Please output exactly the lines of the material from the first through the line containing "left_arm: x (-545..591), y", and nothing more.
******************************
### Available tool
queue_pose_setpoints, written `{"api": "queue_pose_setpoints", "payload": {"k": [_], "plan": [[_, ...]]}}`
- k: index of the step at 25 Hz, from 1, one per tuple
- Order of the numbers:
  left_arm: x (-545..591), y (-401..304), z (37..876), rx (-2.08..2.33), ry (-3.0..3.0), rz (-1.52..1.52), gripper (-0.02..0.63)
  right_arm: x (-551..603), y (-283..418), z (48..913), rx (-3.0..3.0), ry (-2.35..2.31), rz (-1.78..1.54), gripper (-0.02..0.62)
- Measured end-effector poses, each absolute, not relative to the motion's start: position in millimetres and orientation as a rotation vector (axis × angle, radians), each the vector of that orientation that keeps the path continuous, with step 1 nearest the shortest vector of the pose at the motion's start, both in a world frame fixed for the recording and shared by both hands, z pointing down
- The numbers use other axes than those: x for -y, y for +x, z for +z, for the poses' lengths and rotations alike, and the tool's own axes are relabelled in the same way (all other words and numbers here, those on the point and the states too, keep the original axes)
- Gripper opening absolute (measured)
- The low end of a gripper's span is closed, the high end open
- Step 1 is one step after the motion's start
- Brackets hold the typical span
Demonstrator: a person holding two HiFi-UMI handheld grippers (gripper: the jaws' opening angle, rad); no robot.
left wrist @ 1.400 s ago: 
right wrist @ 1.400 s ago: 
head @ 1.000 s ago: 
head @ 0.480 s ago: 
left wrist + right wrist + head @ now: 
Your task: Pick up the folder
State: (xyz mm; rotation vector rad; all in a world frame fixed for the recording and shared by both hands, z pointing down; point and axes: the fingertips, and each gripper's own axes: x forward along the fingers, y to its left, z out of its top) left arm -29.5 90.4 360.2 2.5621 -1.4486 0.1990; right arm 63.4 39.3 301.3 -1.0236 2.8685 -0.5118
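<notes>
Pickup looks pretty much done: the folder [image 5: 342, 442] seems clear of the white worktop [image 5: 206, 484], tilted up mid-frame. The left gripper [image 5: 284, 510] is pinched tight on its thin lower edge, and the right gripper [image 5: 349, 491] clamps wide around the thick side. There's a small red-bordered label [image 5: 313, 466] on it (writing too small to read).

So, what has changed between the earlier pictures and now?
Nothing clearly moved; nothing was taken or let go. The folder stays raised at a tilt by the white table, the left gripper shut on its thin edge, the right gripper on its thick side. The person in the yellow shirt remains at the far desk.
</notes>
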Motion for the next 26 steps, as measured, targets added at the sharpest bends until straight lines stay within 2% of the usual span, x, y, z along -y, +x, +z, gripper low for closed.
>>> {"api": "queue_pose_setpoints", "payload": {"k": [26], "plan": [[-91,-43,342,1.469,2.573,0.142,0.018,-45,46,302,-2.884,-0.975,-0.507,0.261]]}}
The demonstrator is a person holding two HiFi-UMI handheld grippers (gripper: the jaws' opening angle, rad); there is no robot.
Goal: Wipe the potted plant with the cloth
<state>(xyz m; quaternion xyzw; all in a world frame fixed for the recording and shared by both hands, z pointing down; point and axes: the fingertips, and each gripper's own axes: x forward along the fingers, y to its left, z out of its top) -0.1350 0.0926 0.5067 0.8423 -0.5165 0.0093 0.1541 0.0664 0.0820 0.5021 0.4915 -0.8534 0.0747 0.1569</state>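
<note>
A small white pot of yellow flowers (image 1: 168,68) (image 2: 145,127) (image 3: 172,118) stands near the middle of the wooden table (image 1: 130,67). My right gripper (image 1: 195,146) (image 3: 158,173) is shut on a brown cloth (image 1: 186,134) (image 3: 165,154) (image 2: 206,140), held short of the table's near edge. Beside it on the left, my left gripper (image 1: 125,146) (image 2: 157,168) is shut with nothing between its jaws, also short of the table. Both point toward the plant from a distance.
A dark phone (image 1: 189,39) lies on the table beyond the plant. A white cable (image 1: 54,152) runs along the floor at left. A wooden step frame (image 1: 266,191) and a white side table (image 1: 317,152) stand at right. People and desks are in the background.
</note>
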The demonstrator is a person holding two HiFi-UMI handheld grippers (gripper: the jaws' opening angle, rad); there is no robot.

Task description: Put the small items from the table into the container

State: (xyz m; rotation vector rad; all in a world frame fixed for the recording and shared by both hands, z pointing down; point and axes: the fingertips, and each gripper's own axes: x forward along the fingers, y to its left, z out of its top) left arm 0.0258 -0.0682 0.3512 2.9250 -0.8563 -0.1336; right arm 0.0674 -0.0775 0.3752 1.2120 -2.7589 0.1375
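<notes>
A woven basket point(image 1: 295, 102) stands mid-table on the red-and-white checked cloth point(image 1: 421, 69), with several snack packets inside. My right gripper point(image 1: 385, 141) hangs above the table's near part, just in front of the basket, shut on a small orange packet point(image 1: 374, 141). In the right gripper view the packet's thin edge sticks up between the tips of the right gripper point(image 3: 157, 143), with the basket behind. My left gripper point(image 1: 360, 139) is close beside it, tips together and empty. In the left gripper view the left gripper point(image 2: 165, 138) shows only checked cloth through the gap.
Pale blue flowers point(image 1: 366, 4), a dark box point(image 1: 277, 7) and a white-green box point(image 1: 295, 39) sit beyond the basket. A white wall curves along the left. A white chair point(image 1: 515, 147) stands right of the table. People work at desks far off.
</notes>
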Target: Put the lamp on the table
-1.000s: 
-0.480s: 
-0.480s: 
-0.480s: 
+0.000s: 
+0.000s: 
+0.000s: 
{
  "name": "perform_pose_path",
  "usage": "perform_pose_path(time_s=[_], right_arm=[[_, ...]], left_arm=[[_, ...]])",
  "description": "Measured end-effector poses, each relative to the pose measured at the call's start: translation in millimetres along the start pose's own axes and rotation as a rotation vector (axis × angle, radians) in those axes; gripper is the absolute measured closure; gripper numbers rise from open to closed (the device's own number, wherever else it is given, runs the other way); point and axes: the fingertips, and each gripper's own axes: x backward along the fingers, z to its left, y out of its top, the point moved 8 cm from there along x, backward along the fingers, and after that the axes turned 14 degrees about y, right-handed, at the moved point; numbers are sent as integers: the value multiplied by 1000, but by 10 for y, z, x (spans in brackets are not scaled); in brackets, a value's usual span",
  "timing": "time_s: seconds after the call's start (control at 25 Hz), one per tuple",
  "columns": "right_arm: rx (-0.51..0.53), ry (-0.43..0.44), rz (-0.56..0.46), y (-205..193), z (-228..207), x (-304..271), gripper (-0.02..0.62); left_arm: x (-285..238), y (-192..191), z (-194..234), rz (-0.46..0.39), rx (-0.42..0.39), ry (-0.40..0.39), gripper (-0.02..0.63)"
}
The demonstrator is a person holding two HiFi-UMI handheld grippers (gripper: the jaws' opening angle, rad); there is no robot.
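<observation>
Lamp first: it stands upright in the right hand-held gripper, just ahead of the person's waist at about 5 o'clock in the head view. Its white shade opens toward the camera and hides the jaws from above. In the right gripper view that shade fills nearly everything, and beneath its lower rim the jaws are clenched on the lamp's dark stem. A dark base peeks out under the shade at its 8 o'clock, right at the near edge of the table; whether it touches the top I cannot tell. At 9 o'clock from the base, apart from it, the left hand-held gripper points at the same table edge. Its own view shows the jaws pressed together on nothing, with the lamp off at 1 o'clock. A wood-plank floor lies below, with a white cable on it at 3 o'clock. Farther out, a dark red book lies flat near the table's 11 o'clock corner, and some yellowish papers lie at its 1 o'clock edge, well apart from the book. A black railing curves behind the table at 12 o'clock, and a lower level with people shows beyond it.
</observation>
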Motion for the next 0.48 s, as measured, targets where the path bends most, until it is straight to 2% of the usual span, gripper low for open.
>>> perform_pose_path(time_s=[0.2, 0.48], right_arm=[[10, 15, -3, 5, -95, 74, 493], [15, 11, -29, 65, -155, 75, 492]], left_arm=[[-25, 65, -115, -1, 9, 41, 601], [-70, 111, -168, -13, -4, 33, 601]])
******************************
• _ANSWER BELOW_:
### Available tool
queue_pose_setpoints, written `{"api": "queue_pose_setpoints", "payload": {"k": [_], "plan": [[_, ...]]}}`
- k: index of the step at 25 Hz, from 1, one per tuple
- Order of the numbers:
  left_arm: x (-545..591), y (-401..304), z (37..876), rx (-2.08..2.33), ry (-3.0..3.0), rz (-1.52..1.52), gripper (-0.02..0.63)

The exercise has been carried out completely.